Phil Woolas has announced that the United Kingdom will immediately contribute £15 million to the introduction of improved security mechanisms, such as developing high tech monitoring equipment, and building increasingly large detention centers, such as the biggest ever planned at Bullingdon house... all the while failing to acknowledge the reasons why people migrate. When Besson cleared the “jungle”, he did not stop migration. Attempts to make the borders ‘impermeable’ by 2010 will not stop people trying to cross, but only force them to take more life threatening measures.

France and England are tightening their grip on the border, but on both sides of the channel, resistance is spreading in solidarity with all those without papers. The demonstration today began and will end in Calais, with activists from across Europe travelling back together to Calais in order to continue the work with those migrants could not cross today. We will continue to resist police oppression in Calais and demand an end to these racist border controls, freedom of movement for all, and the right to stay without fear of persecution, invasion or natural disasters.

For more information,

Phone number (on the day) 07535319119
calaisolidarity@gmail.com
http://calaismigrantsolidarity.wordpress.com

CONTEXT

Earlier this year Eric Besson – the French immigration minster – declared that Calais would be a “migrant free zone” by the end of 2009. To this end, on the 22nd September Eric Besson, Immigration Minister for France, oversaw the eviction and destruction of the Pashtun jungle in Calais which involved the violent arrest of more than 100 minors, with Home Secretary Alan Johnson saying he was ‘delighted’ with the operation. In order to implement this fascist concept, the repression against migrants in Calais - which has always been brutally significant - has reached an unprecedented level. Hundreds of people, from Afghanistan, Iraq, Eritrea, Ethiopia and Darfur experience state violence everyday: they face constant arrest, they are evicted from their homes, their belonging are stolen, vandalized or event burnt – all at the hands of the French Police (for details, please see http://calaismigrantsolidarity.wordpress.com)
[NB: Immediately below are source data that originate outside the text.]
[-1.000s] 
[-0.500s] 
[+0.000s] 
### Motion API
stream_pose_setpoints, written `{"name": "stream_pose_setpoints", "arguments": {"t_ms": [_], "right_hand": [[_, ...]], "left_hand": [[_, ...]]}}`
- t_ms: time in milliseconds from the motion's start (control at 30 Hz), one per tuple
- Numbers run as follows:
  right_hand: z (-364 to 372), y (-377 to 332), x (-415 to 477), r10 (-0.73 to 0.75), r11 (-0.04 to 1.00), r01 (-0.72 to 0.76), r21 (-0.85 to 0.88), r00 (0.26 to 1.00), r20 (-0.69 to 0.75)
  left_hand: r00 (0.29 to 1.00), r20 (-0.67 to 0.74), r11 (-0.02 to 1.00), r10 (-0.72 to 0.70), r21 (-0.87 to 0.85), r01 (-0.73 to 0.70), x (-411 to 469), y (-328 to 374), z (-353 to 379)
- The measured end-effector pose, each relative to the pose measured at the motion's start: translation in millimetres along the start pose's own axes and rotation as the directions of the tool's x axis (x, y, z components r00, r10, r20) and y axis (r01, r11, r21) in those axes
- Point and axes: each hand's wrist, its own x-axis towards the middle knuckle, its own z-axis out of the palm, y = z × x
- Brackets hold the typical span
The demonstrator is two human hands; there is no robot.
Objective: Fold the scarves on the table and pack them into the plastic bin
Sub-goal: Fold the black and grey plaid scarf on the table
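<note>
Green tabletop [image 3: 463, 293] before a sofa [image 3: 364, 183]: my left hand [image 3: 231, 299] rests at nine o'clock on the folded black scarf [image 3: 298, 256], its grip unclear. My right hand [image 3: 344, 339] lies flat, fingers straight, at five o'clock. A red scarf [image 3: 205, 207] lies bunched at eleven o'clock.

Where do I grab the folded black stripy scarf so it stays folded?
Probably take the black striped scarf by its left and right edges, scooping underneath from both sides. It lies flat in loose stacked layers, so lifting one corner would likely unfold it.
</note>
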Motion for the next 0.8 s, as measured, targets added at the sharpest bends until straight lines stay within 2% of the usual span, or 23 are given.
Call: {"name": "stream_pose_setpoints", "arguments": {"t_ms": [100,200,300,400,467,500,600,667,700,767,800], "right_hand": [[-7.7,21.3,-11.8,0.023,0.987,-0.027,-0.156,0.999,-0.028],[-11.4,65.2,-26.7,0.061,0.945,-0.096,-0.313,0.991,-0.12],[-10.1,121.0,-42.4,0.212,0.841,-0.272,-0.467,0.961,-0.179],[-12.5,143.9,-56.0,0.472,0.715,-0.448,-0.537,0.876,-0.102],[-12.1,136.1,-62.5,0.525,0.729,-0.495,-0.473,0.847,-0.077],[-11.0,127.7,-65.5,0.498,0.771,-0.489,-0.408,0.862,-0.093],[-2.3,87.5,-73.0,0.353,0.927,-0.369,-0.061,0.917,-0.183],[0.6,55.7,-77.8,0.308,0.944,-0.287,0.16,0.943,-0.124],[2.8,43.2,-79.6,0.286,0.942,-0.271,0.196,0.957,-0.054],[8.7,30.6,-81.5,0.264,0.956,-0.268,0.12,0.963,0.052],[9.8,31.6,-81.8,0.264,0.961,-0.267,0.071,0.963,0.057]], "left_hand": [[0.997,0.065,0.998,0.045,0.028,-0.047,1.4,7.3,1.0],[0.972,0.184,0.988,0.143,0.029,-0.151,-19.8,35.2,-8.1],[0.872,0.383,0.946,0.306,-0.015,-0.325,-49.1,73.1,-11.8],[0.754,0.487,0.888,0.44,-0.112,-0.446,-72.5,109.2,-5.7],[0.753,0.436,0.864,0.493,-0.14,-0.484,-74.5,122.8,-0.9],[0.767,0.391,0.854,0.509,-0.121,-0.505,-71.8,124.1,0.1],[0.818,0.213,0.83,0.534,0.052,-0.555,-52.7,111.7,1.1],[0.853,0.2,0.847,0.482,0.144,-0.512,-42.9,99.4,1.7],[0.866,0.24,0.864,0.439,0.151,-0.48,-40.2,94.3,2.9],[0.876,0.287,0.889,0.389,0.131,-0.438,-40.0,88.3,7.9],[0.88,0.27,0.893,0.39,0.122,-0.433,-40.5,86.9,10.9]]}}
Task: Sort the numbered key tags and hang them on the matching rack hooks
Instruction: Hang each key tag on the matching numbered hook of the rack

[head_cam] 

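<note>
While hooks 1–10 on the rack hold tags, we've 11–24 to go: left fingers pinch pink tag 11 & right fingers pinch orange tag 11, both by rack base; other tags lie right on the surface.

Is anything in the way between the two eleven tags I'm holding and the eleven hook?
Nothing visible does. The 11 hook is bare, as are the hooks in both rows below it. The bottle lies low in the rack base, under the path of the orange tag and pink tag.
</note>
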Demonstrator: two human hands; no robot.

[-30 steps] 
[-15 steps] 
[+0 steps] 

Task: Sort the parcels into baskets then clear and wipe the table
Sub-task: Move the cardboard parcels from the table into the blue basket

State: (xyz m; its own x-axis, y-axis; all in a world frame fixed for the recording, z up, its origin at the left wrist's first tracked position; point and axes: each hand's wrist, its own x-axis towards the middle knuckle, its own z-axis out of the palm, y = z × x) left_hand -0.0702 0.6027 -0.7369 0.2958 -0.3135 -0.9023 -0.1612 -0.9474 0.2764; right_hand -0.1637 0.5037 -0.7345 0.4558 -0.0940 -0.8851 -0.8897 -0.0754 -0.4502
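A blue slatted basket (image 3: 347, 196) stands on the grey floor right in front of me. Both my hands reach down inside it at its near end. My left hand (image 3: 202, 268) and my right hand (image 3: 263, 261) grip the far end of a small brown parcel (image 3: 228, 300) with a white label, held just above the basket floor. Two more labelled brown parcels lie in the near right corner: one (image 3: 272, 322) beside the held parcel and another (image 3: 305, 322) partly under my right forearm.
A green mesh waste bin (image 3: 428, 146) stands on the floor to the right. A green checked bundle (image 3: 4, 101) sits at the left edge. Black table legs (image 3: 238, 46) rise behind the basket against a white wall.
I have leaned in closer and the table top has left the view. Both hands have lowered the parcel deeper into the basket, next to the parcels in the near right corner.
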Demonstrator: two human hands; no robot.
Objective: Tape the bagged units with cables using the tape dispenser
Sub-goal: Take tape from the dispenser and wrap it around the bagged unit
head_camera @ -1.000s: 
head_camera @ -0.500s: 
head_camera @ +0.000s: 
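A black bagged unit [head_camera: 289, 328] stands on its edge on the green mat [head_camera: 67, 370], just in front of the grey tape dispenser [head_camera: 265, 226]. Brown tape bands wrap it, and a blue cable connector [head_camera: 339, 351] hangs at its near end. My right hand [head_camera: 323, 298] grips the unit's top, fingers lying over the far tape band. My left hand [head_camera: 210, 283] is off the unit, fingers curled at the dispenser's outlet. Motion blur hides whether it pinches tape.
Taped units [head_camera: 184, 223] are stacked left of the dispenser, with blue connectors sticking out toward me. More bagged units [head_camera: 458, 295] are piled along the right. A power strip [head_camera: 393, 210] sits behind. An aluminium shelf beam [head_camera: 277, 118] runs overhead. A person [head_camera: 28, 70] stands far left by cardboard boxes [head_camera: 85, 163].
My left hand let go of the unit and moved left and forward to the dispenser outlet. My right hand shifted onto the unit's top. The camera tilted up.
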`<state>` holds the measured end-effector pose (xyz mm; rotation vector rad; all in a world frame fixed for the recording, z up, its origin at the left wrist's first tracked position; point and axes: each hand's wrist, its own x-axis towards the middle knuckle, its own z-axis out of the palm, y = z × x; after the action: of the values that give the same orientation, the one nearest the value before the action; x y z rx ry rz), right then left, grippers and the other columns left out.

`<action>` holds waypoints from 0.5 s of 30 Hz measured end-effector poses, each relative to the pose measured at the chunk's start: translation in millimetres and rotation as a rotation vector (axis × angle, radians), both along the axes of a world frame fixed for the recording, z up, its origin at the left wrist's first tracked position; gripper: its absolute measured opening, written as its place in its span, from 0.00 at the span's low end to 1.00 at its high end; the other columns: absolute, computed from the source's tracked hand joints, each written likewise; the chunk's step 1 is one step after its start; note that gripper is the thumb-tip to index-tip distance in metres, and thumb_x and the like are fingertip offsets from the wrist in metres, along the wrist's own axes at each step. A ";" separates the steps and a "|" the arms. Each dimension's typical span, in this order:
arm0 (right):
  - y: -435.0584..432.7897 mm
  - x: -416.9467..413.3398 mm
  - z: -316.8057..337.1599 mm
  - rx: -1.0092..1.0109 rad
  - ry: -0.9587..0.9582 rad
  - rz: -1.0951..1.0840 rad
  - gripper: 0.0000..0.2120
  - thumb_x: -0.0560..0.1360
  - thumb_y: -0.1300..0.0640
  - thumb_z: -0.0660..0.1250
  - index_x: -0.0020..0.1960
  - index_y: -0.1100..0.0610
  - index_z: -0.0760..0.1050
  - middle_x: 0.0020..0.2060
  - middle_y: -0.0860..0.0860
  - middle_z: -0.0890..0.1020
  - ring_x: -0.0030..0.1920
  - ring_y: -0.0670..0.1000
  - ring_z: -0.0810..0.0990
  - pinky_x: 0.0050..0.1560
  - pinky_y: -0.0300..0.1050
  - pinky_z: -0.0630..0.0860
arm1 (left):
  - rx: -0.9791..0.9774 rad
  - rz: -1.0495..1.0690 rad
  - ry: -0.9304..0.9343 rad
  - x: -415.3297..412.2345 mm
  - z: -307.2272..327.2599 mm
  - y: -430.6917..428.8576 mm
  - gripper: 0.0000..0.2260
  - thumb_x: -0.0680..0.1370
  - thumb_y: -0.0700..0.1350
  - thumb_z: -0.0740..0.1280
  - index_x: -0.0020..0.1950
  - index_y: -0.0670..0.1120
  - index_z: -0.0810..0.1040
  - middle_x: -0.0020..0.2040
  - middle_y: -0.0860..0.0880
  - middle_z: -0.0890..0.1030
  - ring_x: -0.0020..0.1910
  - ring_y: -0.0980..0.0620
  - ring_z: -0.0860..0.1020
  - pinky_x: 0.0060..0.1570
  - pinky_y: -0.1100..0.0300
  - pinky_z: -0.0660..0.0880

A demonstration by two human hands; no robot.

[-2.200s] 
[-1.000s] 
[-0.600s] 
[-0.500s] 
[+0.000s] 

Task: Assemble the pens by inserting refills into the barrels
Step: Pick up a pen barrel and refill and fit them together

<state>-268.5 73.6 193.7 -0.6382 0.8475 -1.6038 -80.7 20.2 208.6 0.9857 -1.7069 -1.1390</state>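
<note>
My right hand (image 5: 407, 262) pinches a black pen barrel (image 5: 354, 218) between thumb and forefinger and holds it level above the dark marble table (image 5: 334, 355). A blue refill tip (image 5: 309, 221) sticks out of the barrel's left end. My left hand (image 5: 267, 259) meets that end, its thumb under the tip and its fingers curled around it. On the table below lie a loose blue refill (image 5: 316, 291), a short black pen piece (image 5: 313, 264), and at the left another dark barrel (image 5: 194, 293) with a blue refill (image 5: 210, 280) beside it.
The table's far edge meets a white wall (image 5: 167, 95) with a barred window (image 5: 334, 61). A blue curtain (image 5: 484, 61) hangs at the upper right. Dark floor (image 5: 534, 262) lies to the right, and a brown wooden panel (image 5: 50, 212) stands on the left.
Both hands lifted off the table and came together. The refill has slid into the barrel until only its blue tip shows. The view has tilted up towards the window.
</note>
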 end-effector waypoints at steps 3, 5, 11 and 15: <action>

Deportation flights to Iraq and Afghanistan have also seen been co-organized lately, with 24 Afghans being deported to Karbul on October 22nd of this year. The charter flight to Iraq which left on the 15th October was the first attempted since the Iraq war – containing 39 people all taken from detention centers across the UK, was actually sent back by the Iraqi government as they deemed Baghdad to be too unsafe, but Besson and Woolas have recently restated their commitment to future flights.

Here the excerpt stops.